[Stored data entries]
□ □ □ □

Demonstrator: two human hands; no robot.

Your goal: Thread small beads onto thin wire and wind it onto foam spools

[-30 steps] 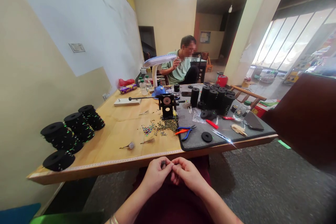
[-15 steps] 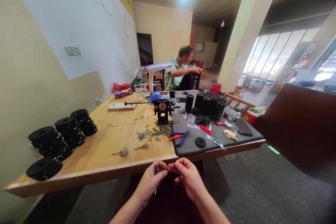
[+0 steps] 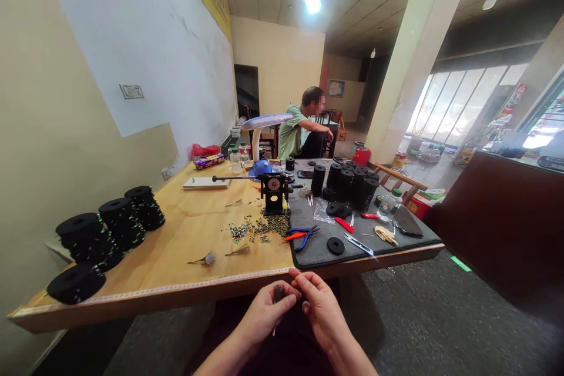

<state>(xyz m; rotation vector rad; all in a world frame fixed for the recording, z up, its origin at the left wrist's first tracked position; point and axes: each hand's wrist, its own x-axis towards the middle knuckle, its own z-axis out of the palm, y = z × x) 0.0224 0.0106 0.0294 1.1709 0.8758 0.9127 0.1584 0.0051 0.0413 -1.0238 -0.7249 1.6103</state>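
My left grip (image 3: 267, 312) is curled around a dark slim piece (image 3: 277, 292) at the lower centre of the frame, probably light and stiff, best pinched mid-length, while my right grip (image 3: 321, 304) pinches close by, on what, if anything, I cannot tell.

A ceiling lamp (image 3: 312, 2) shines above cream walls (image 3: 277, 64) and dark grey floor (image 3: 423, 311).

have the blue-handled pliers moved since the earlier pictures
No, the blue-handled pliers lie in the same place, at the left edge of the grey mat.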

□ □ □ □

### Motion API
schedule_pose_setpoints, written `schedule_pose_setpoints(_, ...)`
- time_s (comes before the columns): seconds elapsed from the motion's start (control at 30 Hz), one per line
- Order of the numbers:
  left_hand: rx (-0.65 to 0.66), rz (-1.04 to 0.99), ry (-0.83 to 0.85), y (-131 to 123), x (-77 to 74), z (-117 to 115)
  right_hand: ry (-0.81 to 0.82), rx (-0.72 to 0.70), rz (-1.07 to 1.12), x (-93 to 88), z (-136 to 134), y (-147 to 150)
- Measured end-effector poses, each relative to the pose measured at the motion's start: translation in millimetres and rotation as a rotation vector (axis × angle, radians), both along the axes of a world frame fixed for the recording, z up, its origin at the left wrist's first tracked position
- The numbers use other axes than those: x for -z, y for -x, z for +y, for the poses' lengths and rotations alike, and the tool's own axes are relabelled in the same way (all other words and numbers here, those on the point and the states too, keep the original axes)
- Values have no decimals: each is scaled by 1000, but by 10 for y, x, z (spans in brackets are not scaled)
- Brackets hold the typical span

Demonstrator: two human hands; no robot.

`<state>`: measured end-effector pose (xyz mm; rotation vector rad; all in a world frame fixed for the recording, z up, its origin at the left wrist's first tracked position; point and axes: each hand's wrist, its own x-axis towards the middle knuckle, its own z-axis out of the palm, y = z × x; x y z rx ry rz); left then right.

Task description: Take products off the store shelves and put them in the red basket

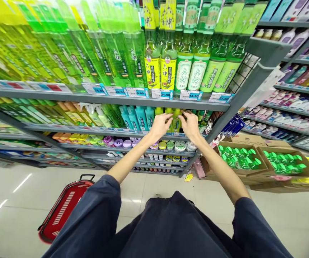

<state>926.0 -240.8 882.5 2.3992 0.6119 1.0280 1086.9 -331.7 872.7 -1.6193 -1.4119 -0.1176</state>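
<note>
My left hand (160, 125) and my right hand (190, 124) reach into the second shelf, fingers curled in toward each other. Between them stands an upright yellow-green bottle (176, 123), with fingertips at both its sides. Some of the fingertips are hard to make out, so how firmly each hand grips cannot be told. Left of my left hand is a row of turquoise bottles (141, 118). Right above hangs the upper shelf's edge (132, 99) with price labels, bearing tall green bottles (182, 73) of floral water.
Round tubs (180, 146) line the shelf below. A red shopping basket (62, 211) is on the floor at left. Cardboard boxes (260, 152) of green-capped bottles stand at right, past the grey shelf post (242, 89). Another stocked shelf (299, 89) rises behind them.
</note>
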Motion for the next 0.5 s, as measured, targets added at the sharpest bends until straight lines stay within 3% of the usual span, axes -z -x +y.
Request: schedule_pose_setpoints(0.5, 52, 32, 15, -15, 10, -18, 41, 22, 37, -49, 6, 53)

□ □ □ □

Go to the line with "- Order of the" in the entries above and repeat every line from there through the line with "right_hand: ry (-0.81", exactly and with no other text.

* **Answer below**
- Order of the numbers:
  left_hand: rx (-0.65 to 0.66), rz (-1.04 to 0.99), ry (-0.83 to 0.85), y (-131 to 123), x (-77 to 74), z (-117 to 115)
  right_hand: ry (-0.81 to 0.82), rx (-0.72 to 0.70), rz (-1.07 to 1.12), x (-93 to 88), z (-136 to 134), y (-147 to 150)

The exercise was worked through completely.